Issue2776

classification
Title: PySystemState is not serializable
Type: Severity: normal
Components: Versions:
Milestone:
process
Status: open Resolution:
Dependencies: Superseder:
Assigned To: Nosy List: adamburke, filip.drozdowski, stefan.richthofer
Priority: Keywords:

Created on 2019-05-23.22:25:03 by filip.drozdowski, last changed 2019-06-03.22:39:28 by stefan.richthofer.

Messages
msg12532 (view) Author: Filip Drozdowski (filip.drozdowski) Date: 2019-05-23.22:25:03
PySystemState extends PyObject and PyObject implements Serializable, which suggested me that I would be able to serialize PySystemState.

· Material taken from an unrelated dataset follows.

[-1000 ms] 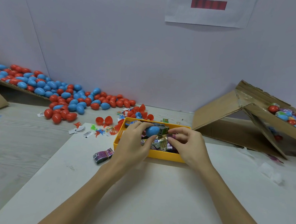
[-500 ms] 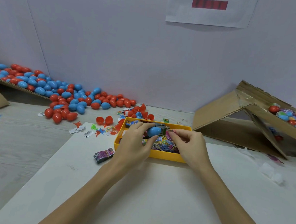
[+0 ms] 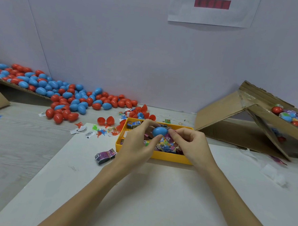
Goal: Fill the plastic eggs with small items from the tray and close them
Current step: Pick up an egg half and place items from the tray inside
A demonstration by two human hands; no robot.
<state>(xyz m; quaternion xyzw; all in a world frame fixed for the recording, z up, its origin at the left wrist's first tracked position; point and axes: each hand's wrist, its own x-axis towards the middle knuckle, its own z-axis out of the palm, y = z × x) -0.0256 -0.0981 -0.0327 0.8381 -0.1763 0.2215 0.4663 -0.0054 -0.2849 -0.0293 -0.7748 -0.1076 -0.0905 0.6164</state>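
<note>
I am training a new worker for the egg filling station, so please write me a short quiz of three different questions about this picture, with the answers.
1. Multiple choice: what does the left hand hold? A) a red plastic egg B) a blue plastic egg C) a cardboard flap
2. True or false: the yellow rectangular plastic tray is empty.
3. Short answer: where does the small banded bundle of wrapped packets lie, relative to the tray?

Key
1. B: the blue plastic egg, over the tray.
2. False: it holds many small colourful packets.
3. On the white board, just left of the tray.
</note>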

Here's a sample code I've used:

    PythonInterpreter interpreter = new PythonInterpreter();
    ByteArrayOutputStream bos = new ByteArrayOutputStream();
    ObjectOutputStream out = new ObjectOutputStream(bos);
    out.writeObject(interpreter.getSystemState());

The code above triggers the following exception:

java.io.NotSerializableException: java.lang.reflect.Field

	at java.io.ObjectOutputStream.writeObject0(ObjectOutputStream.java:1184)
	at java.io.ObjectOutputStream.defaultWriteFields(ObjectOutputStream.java:1548)
	at java.io.ObjectOutputStream.writeSerialData(ObjectOutputStream.java:1509)
	at java.io.ObjectOutputStream.writeOrdinaryObject(ObjectOutputStream.java:1432)
	at java.io.ObjectOutputStream.writeObject0(ObjectOutputStream.java:1178)
	at java.io.ObjectOutputStream.defaultWriteFields(ObjectOutputStream.java:1548)
	at java.io.ObjectOutputStream.writeSerialData(ObjectOutputStream.java:1509)
	at java.io.ObjectOutputStream.writeOrdinaryObject(ObjectOutputStream.java:1432)
	at java.io.ObjectOutputStream.writeObject0(ObjectOutputStream.java:1178)
	at java.io.ObjectOutputStream.writeObject(ObjectOutputStream.java:348)
	at java.util.concurrent.ConcurrentHashMap.writeObject(ConcurrentHashMap.java:1413)
	at sun.reflect.NativeMethodAccessorImpl.invoke0(Native Method)
	at sun.reflect.NativeMethodAccessorImpl.invoke(NativeMethodAccessorImpl.java:62)
	at sun.reflect.DelegatingMethodAccessorImpl.invoke(DelegatingMethodAccessorImpl.java:43)
	at java.lang.reflect.Method.invoke(Method.java:498)
	at java.io.ObjectStreamClass.invokeWriteObject(ObjectStreamClass.java:1140)
	at java.io.ObjectOutputStream.writeSerialData(ObjectOutputStream.java:1496)
	at java.io.ObjectOutputStream.writeOrdinaryObject(ObjectOutputStream.java:1432)
	at java.io.ObjectOutputStream.writeObject0(ObjectOutputStream.java:1178)
	at java.io.ObjectOutputStream.defaultWriteFields(ObjectOutputStream.java:1548)
	at java.io.ObjectOutputStream.writeSerialData(ObjectOutputStream.java:1509)
	at java.io.ObjectOutputStream.writeOrdinaryObject(ObjectOutputStream.java:1432)
	at java.io.ObjectOutputStream.writeObject0(ObjectOutputStream.java:1178)
	at java.io.ObjectOutputStream.defaultWriteFields(ObjectOutputStream.java:1548)
	at java.io.ObjectOutputStream.writeSerialData(ObjectOutputStream.java:1509)
	at java.io.ObjectOutputStream.writeOrdinaryObject(ObjectOutputStream.java:1432)
	at java.io.ObjectOutputStream.writeObject0(ObjectOutputStream.java:1178)
	at java.io.ObjectOutputStream.writeObject(ObjectOutputStream.java:348)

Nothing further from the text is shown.